Instructions to follow: Retype the whole listing verbatim and keep the pictures out of it.

Exercise data:
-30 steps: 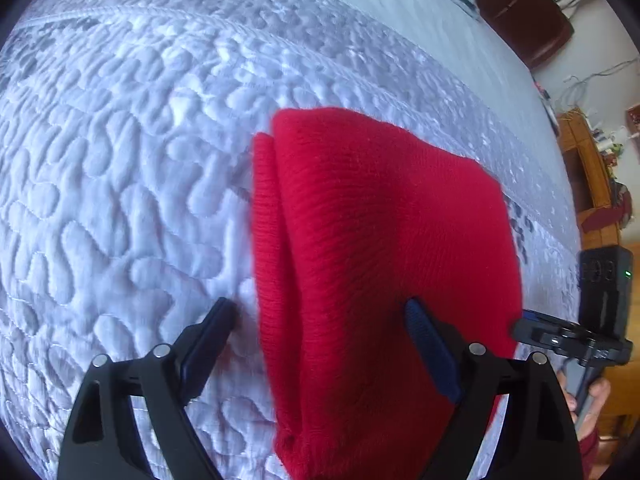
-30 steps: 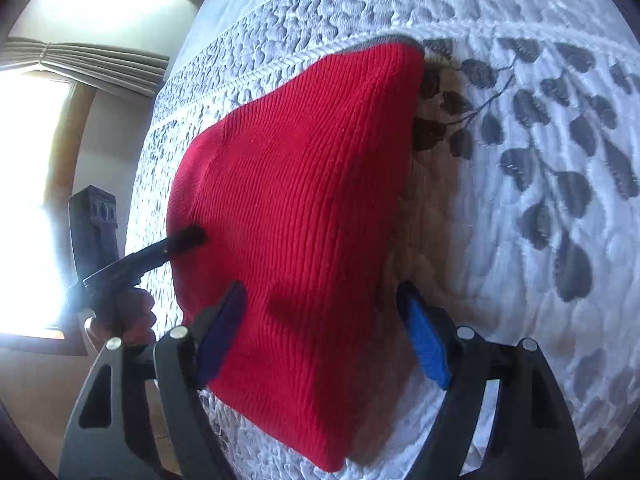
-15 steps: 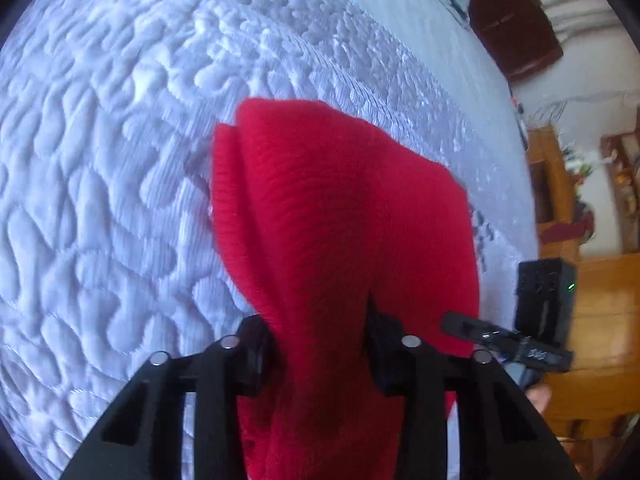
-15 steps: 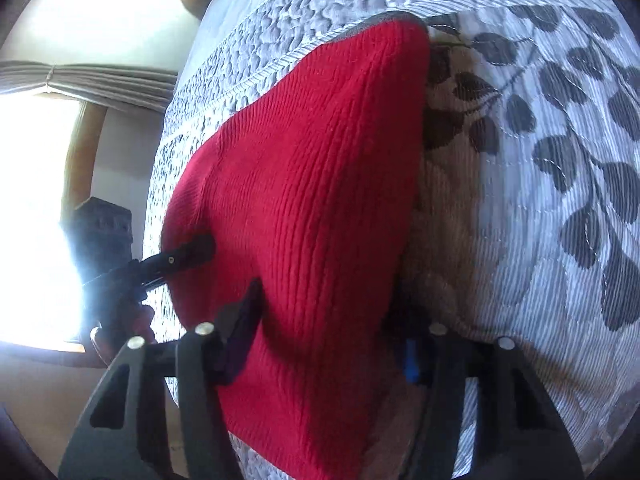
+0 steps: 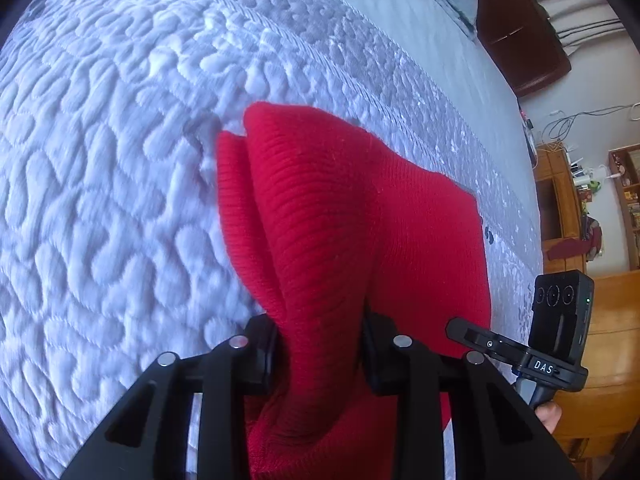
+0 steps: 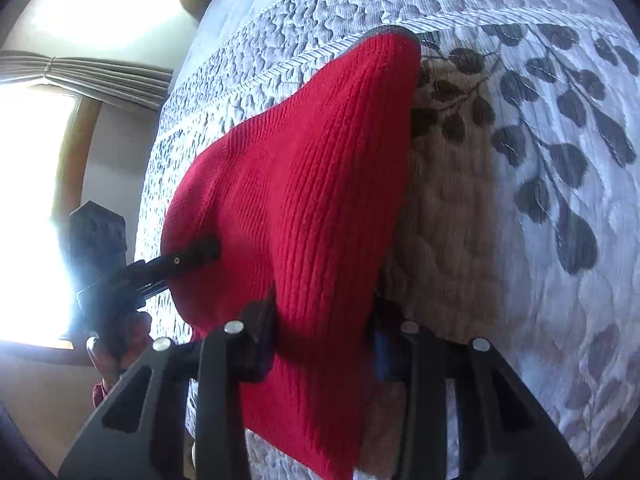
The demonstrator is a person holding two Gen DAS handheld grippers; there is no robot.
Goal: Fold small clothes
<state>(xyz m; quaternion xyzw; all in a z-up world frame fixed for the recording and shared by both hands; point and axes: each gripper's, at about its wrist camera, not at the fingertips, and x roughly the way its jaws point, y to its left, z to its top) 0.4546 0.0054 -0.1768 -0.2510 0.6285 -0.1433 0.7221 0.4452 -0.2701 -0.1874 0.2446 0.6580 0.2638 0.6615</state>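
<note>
You're over a bed (image 5: 120, 160) with a white quilted cover; on the right wrist view its cover carries dark leaf prints (image 6: 560, 152). Beyond the bed's far edge stand a dark wooden headboard (image 5: 516, 28) and wooden shelves (image 5: 560, 208). Left of the bed, a bright window (image 6: 28, 200) glares under gathered curtains (image 6: 100, 76).

red knit garment (image 5: 360, 240) hides both tongs' tips.
</note>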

Completed task:
-30 steps: 
-30 steps: 
-15 steps: 
-15 steps: 
+0 steps: 
+0 steps: 
The demonstrator is a person holding two Gen DAS handheld grippers; there is no robot.
Goal: Fold small clothes
<state>(xyz m; quaternion xyzw; all in a z-up world frame fixed for the recording and shared by both hands; point and axes: each gripper's, at about its wrist camera, not at the fingertips, and x roughly the way its jaws point, y to its left, z to its top) 0.4546 0.0054 -0.1768 -0.2510 0.6285 -0.1433 0.7221 0.4452 -0.2701 -0.1874 0.2446 0.6580 0.2638 0.6615</state>
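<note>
You're over a bed (image 5: 120, 160) with a white quilted cover; on the right wrist view its cover carries dark leaf prints (image 6: 560, 152). Beyond the bed's far edge stand a dark wooden headboard (image 5: 516, 28) and wooden shelves (image 5: 560, 208). Left of the bed, a bright window (image 6: 28, 200) glares under gathered curtains (image 6: 100, 76).

red knit garment (image 5: 360, 240) hides both tongs' tips.
</note>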

That is the complete output for this exercise.